The dimensional measurement of critical geometric features proved that the practically achievable limit of resolution and repeatability for producing thin-walled and thin-gap specimens using this platform is around 500 µm. An effective geometric constraint can be provided by a base to provide tighter control in dimensional variations, although it may not be a design permissible for practical applications. For features with nominal dimensions less than 500 µm, the scatter in the measurements is equal in value or is a low multiple of the largest diameters of the feedstock powder.

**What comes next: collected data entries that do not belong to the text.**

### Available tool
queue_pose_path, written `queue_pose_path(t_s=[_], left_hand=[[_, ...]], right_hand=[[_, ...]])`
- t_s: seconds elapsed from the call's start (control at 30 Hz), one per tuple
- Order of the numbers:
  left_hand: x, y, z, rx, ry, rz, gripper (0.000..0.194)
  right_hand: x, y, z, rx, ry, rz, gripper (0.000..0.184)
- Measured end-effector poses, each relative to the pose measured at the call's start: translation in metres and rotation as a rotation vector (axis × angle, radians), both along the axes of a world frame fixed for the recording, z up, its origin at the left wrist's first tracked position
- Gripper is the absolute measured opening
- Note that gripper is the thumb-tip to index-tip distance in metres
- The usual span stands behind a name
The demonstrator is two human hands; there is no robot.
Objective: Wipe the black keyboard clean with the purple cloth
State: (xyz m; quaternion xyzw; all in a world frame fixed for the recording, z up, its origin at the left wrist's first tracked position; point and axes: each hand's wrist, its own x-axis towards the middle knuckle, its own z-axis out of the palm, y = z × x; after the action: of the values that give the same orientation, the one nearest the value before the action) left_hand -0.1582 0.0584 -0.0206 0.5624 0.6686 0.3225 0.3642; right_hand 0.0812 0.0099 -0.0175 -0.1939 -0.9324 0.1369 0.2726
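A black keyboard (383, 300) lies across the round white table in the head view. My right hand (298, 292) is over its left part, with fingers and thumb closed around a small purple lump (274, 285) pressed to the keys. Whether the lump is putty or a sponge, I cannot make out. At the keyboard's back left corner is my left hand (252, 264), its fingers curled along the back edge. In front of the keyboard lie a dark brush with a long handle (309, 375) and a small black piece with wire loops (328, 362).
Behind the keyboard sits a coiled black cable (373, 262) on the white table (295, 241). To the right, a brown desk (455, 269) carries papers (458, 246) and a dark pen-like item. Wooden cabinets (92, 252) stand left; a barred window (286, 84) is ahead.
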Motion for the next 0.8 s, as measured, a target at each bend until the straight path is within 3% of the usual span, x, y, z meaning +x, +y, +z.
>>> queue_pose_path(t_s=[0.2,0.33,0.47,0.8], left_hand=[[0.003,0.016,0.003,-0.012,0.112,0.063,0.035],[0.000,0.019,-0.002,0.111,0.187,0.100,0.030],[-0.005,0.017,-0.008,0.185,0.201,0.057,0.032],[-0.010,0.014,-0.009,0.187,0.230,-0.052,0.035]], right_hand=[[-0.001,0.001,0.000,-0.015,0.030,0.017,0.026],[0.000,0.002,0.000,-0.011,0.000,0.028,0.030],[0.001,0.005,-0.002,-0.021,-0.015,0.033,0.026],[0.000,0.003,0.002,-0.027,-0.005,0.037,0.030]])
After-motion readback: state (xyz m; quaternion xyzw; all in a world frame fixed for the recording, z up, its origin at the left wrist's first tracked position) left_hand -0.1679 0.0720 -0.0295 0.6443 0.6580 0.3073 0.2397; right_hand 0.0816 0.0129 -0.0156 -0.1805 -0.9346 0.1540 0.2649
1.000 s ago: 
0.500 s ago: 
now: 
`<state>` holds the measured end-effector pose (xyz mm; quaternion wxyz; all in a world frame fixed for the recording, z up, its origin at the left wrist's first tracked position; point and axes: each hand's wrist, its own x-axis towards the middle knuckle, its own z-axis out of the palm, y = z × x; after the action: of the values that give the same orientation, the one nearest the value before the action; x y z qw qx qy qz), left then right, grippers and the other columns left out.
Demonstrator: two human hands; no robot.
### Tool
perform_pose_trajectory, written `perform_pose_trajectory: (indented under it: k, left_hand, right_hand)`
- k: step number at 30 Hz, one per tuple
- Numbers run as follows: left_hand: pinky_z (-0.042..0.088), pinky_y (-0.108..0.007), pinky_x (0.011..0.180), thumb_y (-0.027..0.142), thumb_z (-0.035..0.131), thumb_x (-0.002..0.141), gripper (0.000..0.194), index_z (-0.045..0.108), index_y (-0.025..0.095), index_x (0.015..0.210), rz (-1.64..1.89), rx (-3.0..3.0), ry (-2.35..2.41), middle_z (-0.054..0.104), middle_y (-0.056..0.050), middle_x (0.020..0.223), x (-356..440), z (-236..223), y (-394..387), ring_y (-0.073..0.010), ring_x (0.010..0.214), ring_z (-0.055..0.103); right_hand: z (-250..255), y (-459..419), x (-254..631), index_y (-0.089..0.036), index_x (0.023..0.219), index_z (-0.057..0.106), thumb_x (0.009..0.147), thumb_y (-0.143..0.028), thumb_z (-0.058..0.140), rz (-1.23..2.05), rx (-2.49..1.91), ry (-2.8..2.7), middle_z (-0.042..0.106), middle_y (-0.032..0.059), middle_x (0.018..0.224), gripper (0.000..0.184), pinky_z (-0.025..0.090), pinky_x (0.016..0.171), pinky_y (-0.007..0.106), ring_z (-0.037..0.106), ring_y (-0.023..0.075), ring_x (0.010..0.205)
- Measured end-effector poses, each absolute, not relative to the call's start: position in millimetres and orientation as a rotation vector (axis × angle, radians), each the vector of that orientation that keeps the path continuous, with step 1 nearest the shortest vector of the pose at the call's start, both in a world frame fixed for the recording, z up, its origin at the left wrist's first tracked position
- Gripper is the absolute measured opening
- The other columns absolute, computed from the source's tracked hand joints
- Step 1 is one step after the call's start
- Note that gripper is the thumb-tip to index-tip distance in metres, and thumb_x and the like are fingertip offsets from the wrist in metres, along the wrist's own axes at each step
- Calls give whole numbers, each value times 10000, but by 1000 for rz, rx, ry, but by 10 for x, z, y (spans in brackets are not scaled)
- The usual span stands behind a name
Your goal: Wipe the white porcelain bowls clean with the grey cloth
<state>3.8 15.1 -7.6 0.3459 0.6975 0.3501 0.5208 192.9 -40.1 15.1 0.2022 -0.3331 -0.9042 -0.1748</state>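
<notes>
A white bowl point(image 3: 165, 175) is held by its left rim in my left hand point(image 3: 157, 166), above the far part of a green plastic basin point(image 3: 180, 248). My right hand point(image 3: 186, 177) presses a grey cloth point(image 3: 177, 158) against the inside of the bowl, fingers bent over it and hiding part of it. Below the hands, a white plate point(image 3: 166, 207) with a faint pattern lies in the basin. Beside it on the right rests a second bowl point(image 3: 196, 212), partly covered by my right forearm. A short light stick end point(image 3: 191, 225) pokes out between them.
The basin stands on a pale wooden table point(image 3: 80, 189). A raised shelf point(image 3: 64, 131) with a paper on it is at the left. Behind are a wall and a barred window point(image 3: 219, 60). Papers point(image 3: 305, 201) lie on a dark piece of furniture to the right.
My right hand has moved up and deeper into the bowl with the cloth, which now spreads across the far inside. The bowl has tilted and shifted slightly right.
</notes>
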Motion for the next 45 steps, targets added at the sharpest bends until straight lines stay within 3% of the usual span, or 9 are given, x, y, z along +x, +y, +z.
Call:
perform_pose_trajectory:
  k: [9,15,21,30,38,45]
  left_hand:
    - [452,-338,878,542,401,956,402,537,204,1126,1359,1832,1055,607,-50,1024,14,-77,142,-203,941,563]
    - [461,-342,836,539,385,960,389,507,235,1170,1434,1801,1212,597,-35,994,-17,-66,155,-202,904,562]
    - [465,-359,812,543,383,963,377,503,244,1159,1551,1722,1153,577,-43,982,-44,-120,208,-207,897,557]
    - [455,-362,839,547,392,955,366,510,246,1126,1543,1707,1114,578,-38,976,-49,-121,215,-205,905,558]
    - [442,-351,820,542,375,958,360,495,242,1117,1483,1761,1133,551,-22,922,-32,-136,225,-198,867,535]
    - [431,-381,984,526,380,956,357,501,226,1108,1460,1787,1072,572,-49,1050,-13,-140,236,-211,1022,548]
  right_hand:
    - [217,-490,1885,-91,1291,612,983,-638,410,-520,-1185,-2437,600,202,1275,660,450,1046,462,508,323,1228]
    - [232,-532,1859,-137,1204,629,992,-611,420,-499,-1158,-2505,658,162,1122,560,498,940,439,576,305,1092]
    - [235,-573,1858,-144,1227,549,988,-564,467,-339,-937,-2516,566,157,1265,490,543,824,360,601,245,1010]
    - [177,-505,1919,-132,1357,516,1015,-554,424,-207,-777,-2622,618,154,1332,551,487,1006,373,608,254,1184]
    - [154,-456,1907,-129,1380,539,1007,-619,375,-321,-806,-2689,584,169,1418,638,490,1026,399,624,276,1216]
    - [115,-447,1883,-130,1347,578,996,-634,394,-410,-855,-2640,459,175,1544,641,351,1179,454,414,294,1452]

Therefore, this may pose a challenge that cannot be overcome easily, especially without innovative post-processing methods.  The repeatability of fine feature dimensions is favored by larger powder layer thicknesses, whereas the opposite is generally true for obtaining a smoother surface finish. The build location at the center of the build plate exhibits the tightest control over variations and results in the most predictable outcomes.

 

Four considerations are critical for the successful implementation of a robust in-situ monitoring methodology that can also benefit from scaling up and successful adoption in the production of mission-critical and/or safety-critical AM parts. These include targeting the reliable detection of stochastic flaws representative of real-world applications as opposed to seeded defects; developing methods to collect, analyze and act on data collected over the duration and volume of an entire build; developing process control methods that rely on fundamental statistics with robust and transparent algorithms as opposed to “black-box” ML based algorithms requiring tremendous time and financial investment to actually realize the promise they offer; and interpreting results from less complex statistical algorithms will enable a higher confidence in the detected outcomes as well as a higher likelihood of the eventual method gaining traction for adoption in the manufacturing of service critical parts.

 

Simultaneous usage of multi-fidelity in-situ monitoring sensors enabled an enhanced capture of process signatures to understand deviations and develop corrective actions. 2D-Wavelet transformation-based approach to identify recoater streaking defects from optical images of the powder bed and a Sobel gradient operator-based approach to detect hot and cold spots from photodiode signals are useful examples demonstrating the capability of direct image processing techniques to identify defects encountered during a build. Such methods enable extraction of layer-wise statistical measures for subsequently monitoring the L-PBF Metal AM process via multivariate statistical process control charts.

 

The outcomes of this dissertation provide valuable insights into the inherent complexities of the L-PBF Metal AM process and underscore the challenges in achieving repeatability and reproducibility. Future work can extend the proposed QVV framework using robust in-situ monitoring methodologies to enhance process reliability enabling the widespread industrial adoption of L-PBF Metal AM for to produce mission-critical parts.